*Task statement*: Nothing but the line containing "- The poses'" and the lines that follow it to the end of the material below should appear in the answer, each copied exactly.

*Material provided*:
# # # #
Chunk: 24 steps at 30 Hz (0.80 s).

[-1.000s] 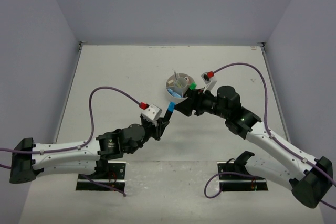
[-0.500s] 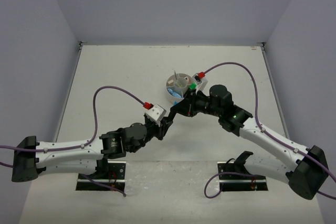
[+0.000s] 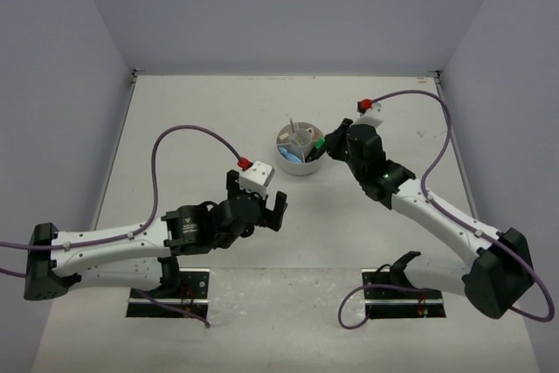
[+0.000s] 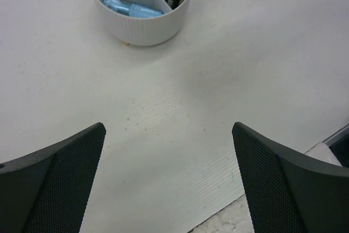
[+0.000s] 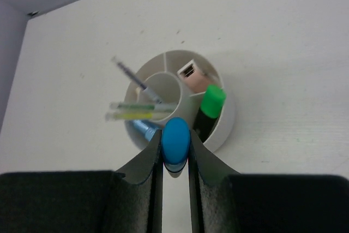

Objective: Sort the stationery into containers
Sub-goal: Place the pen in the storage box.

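Pale tabletop (image 3: 175,128) fills the space between grey walls. On it, the right hand (image 5: 175,154) is pinched almost closed on a blue highlighter (image 5: 175,139), cap end towards the wrist camera, over the near rim of the round white organiser (image 5: 228,117). In its wedges sit a green highlighter (image 5: 211,102), a pink marker (image 5: 193,76) and a blue marker (image 5: 143,128). Thin pens (image 5: 136,106) lean from the central cup. Well apart from the organiser, the left hand (image 4: 168,129) gapes wide and holds nothing.
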### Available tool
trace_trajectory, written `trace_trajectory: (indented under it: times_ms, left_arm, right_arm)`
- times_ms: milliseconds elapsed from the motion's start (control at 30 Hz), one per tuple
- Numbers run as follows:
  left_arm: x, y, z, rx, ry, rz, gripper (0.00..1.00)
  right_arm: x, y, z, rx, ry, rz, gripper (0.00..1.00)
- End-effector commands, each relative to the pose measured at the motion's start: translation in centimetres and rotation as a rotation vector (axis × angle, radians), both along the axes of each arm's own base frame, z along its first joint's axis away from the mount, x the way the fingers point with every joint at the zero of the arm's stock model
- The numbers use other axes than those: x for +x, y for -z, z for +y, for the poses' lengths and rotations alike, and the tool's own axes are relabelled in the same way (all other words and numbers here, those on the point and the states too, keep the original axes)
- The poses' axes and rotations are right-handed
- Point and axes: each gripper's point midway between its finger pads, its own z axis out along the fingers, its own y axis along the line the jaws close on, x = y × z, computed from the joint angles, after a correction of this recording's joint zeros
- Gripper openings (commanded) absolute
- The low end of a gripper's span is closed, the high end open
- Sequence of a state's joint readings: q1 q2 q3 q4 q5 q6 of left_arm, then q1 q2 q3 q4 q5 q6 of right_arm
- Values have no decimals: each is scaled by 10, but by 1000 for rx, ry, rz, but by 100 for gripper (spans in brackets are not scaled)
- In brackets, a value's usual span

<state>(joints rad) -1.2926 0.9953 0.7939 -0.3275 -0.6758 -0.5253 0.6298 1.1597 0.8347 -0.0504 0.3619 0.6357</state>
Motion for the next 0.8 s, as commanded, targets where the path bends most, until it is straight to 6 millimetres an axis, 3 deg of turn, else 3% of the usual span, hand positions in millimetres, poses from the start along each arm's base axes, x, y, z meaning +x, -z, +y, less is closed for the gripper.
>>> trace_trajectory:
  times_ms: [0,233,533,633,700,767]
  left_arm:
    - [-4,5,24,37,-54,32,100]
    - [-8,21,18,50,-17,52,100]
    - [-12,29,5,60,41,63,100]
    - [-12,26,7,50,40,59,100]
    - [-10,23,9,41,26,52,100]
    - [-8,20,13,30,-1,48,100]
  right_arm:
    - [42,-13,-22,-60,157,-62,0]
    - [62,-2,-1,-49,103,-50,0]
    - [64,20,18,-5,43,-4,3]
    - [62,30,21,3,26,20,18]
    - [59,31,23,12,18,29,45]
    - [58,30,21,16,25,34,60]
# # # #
*Task solution*:
- The poses' axes and rotations are right-handed
- Point and axes: each gripper's point midway between its finger pads, its own z axis out along the fingers, its own y axis along the line the jaws close on, x = y × z, computed from the joint angles, after a correction of this recording's joint zeros
- Gripper openings (commanded) absolute
- The low end of a gripper's span is closed, the high end open
- Sequence of a state's joint readings: q1 q2 q3 q4 q5 q6 of left_arm, then q1 q2 q3 q4 q5 q6 of right_arm
- Values have no decimals: each is scaled by 10, but by 1000 for rx, ry, rz, but by 100 for gripper (spans in brackets are not scaled)
- In brackets, a value's usual span

<state>(joints rad) -1.2926 0.9953 0.7939 -0.3275 -0.6758 -0.5253 0.6298 1.1597 0.8347 -0.0504 0.3619 0.6357</state>
Motion for the next 0.8 s, as commanded, targets where the path bends most, until it is straight to 6 millimetres an axis, 3 deg of turn, else 3% of the usual span, hand positions in millimetres, poses from the start along each arm's base axes, x, y, z meaning +x, -z, +y, less is closed for the gripper.
>>> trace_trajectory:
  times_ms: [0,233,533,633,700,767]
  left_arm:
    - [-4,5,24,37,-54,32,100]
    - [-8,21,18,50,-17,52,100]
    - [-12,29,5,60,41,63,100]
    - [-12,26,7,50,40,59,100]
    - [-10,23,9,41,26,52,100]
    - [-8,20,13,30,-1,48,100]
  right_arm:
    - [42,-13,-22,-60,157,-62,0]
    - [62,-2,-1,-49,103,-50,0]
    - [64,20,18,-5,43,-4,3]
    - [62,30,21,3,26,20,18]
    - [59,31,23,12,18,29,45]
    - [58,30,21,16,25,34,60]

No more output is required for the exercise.